Bronchoalveolar lavage (BAL) studies usually refer to 2 sub-types of intra-alveolar surfactant: (1) large aggregates or heavy forms, largely corresponding to tubular myelin—which are highly active in decreasing the alveolar surface tension; and (2) small aggregates or light forms, largely corresponding to degraded and inactive small unilamellar vesicles.58
Ischemia–reperfusion injury related to lung transplantation leads to changes in the surfactant composition and function.
59
, 60
, 61
Clinical and experimental studies have found that ischemia, cold storage and especially reperfusion lead to an increase in the small to large surfactant aggregate ratio, an increase in sphingomyelin, and a decrease in phosphatidylglycerol and phosphatidylcholine, which correlate with decreased pulmonary compliance.
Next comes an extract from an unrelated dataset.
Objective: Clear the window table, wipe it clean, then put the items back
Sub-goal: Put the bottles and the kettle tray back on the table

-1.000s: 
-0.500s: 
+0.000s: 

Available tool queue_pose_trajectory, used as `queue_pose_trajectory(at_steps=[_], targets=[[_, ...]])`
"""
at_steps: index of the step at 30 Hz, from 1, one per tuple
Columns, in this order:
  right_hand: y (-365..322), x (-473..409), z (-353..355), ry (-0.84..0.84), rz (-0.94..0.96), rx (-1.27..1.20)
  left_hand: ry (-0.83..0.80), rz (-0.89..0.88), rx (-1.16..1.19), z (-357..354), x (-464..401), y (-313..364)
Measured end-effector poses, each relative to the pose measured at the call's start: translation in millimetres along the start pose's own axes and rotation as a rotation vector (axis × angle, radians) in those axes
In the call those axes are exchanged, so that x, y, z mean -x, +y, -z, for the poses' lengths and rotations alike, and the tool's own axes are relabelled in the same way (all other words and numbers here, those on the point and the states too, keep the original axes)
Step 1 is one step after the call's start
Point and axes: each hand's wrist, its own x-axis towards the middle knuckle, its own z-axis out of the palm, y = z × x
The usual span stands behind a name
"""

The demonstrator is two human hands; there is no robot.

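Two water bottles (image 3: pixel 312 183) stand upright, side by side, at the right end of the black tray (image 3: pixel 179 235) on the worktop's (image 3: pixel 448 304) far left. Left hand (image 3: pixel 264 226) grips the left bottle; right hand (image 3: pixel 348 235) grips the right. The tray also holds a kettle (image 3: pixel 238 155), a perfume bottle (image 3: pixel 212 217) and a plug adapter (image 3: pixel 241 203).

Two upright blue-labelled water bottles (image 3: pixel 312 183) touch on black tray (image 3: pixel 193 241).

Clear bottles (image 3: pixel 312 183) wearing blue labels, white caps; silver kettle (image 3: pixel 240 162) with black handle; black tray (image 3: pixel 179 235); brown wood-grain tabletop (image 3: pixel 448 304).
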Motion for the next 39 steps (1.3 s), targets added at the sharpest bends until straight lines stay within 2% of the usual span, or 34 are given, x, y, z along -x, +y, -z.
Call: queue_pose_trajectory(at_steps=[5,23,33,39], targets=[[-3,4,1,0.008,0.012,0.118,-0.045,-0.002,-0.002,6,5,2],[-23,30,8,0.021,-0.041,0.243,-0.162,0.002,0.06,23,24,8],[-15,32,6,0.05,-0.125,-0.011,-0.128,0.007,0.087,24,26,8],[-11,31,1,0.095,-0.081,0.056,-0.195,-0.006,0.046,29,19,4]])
In the clinical setting, this promotes alveolar collapse, ventilation–perfusion mismatch and pulmonary edema with decreased oxygenation.59
, 62
, 63
Experimental studies have shown that exogenous administration of surfactant can protect against the harmful effects of storage and reperfusion. In studies with mini-pigs and dogs in which donor animals exposed to various methods of ventilation and ischemia-induced damage were either treated with surfactant or served as control, treated animals showed superior oxygenation and lung compliance compared with untreated animals.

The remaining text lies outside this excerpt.